The baby, for her part, was happy with life and interested in the different colored “tu baboo.”  She played with my finger and I finally asked her mother if I could hold her, “C’est bon?”  The mother changed her diaper: a cloth held on with a string and covered with pink cotton shorts. 
At the other end of the corridor a woman sat down, sobbing, and some people gathered around her.  We were quiet. 
                The woman we were sitting with was dressed in blue, with the usual matching headpiece and long gold earrings.  Her daughter came in and toyed with the earrings.  Another girl, also about 7 years old, came with her, and they looked at me.  They must have known Deborah, because Mouonton told them something about me in relationship to Deborah, so they would know who I was.  They started whispering – obviously about me.  I watched, smiled, and pretended I was whispering to the baby.  The daughter hid under her mother’s chair; the other girl grinned. 
                Another mother and baby joined us.  This baby was scared of me, although the mother (seeing the comfort of the other baby) tried to get her to come to me.  We all sat there, having already sat for two or three hours with little concept of time.
 I looked out the door toward the boiling pot of rice and this time I saw Adama.  We stood up, shook hands with the women there, and walked back past the benches of colorful ladies.  Outside the courtyard, the crowd of men was much smaller.  Adama maneuvered the motorcycle from the cluster and we hopped on, me doing the usual “make sure your skirt isn’t in the mechanism.” 

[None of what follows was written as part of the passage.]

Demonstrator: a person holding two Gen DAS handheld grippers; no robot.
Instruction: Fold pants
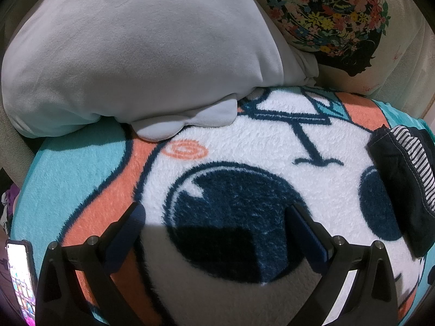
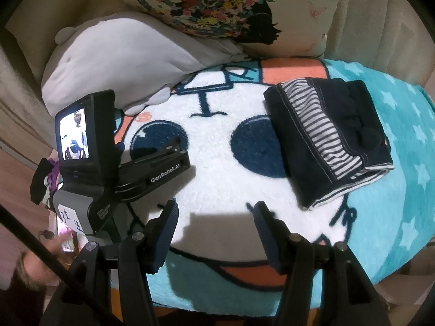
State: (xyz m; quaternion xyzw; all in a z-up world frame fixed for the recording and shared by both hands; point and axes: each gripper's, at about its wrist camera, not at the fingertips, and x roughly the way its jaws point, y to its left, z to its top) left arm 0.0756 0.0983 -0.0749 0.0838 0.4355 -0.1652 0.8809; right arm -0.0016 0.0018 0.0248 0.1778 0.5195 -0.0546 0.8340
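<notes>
The dark navy pants (image 2: 326, 138) with a striped lining lie folded in a compact stack on the cartoon blanket (image 2: 217, 179), right of centre in the right wrist view. They show at the right edge of the left wrist view (image 1: 402, 184). My right gripper (image 2: 216, 217) is open and empty, hovering in front and to the left of the pants. My left gripper (image 1: 214, 217) is open and empty over the blanket's dark eye patch; its body (image 2: 119, 163) shows at the left of the right wrist view, well away from the pants.
A big grey plush pillow (image 1: 130, 54) lies at the back left of the blanket. A floral printed cushion (image 1: 339, 19) leans against the beige sofa back (image 2: 367, 13). A lit phone (image 1: 20, 279) sits at the left edge. Small clutter (image 2: 44, 174) lies on the floor at left.
</notes>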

Before I came, I remember being uncertain about the pleasure of motorcycle riding.  Now I find it to be fun, although – not being used to it – it can cause soreness the way horse riding can. 
On the way home we stopped at a fruit and vegetable market.  And when we reached the suburbs I got the usual “tu baboo!”
After lunch at home there was a commotion inside the neighbors’ clay fence. 
I went to the door and all of a sudden a stone came speeding toward me.  It was Adama, knocking a snake off the clay fence.  While I didn’t hear his warning, the stone fortunately fell at my feet as I gaped at the neighbor man and Adama beating the snake with sticks and stones.  Aicha (visiting that day), Deborah, and Mouonton ran over.  After the snake was dead, Mouonton beat it, too.  I guess it was the first snake they’ve found since they moved here ten months ago. 
  Later I saw a chicken dragging what looked like a rope, but was really its snake dinner.